The German family retains an interestin Futura, with Sandy German continuing as president and chief executive officer; his sons, Robert and Ronald, remain as vice president and general manager, and vice president of sales, respectively. Bob Steele, of Cincinnati, is the company's new chief financial officer.
Futura's 60,000-square-foot plant in Louisville houses 24 injection presses and employs about 130 - a number it plans to increase, Sandy German said in a May 10 telephone interview.
The infusion of new capital will help pay for on-site toolbuilding capabilities - an investment Steele estimated at $400,000-$500,000 - including computer numerically controlled milling and lathes and electric discharge machining, to be installed by year's end.

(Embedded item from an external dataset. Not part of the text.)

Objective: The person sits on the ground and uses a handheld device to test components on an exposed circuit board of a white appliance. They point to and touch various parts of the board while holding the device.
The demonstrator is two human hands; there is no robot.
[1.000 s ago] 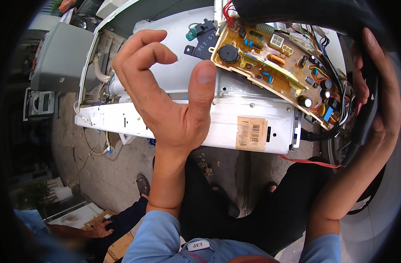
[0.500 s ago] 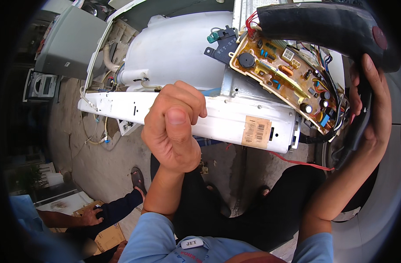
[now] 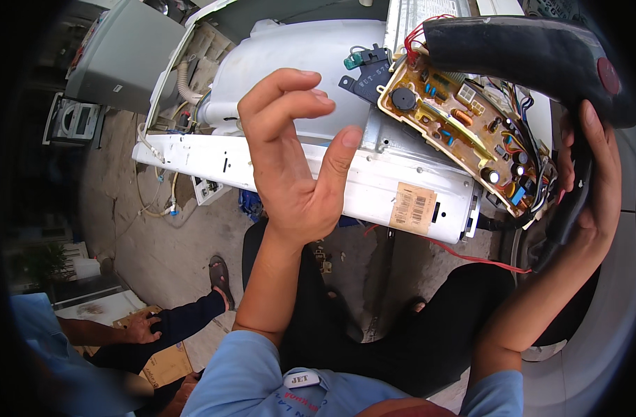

Right now Futura does its own tool repair, but outsources tooling. The toolroom will allow it to transfer a large percentage of that in-house, Steele said by phone.
Also on the agenda, both German and Steele said, is a new precision molding house to be located at another site. Although Futura does some close-tolerance work, it cut way back on that business several years ago when a major account moved to Connecticut.
``We're looking toward much more high-tech, high-speed precision molding,'' German said.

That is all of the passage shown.